Я медлю и все не могу решить, что делать: идти дальше или возвращаться обратно. Но зеленый свет скоро тускнеет, небо снова становится розовым, из леса ко мне не бегут перепуганные насмерть дети. Я решаю идти дальше. Я верю в Наггетса. Он не покинет пост до моего возвращения.
Спустя десять минут после входа на территорию базы обнаруживаю первое тело. Их тут немерено. Это место превратилось в могильник. Иду по полям, усеянным мертвыми телами. Они лежат группами по шесть-десять штук. Трупы скрючены, лица искажены. Я останавливаюсь возле каждого скопления. Высматриваю два лица. Я не спешу, хотя внутренний голос не устает подгонять: «Быстрее! Быстрее!» Я смутно припоминаю, что случилось в лагере «Приют». Не забыл о том, как Вош намеревался пожертвовать всей деревней ради ее же спасения.
Возможно, все это сотворила вовсе не Рингер. Вполне может быть, что это Вош наконец сделал свой выбор.
Проходит несколько часов, прежде чем я добираюсь до дна этой ямы смерти.
Когда я открываю дверь в коридор, она с трудом приподнимает голову от пола. Наверное, я выкрикнул ее имя. Не помню.
Еще я не помню, как переступал через тело Воша, хотя точно переступал, он же лежал у меня на пути. Я задел ботинком дистанционный переключатель, и он отлетел в сторону.
– Уокер… – выдохнула Рингер и показала в конец коридора. – Я думаю, он…
Я качаю головой. Она ранена и все равно думает, что меня может интересовать, жив он еще или нет. Я трогаю ее за плечо. Темные волосы щекочут мою ладонь. Ее глаза сияют, и этот яркий свет проникает мне в сердце.
– Ты нашел меня.
Я опускаюсь рядом с ней на колени. Беру ее за руку.
– Нашел.
– У меня сломан позвоночник, я не могу идти.

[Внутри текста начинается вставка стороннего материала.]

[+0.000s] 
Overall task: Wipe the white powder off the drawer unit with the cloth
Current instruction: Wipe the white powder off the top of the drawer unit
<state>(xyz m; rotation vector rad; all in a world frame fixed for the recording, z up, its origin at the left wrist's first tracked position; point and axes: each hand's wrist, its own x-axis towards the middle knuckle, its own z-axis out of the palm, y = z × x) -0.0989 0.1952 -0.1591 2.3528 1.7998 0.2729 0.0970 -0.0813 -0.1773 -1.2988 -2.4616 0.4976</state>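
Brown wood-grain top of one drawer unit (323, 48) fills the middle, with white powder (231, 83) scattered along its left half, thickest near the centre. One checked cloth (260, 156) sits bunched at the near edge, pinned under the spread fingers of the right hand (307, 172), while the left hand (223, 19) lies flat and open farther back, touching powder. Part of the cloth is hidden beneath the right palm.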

Я завожу руки ей под спину.
– Я тебя понесу.
Полуденное солнце заливает золотистым светом пыльные окна супермаркета. Внутри свет становится серым. У нас меньше часа, чтобы успеть добраться домой до темноты. День еще принадлежит нам, а вот ночь принадлежит койотам и стаям диких собак, которые бродят по берегам Колорадо и рыскают по окраинам Марбл-Фоллса. Я отлично вооружен и не люблю койотов, но мне не по душе стрелять в собак. Те, которые постарше, когда-то были домашними любимцами. Когда в них стреляешь, возникает чувство, будто отказываешься от надежды на спасение.
И дело не только в койотах и собаках. Пару недель назад, в самом конце лета, когда мы пересекли границу Техаса, Марика засекла беглецов из зоопарка. Они пришли на водопой в нескольких милях вверх по реке. Львица и два львенка. С того дня Сэм горит желанием устроить сафари. Он хочет поймать и приручить слона, чтобы потом разъезжать на нем, как Алладин. Или приручить обезьянку. Он у нас парень неразборчивый.
– Эй, Сэм! – кричу я в проход между стендами.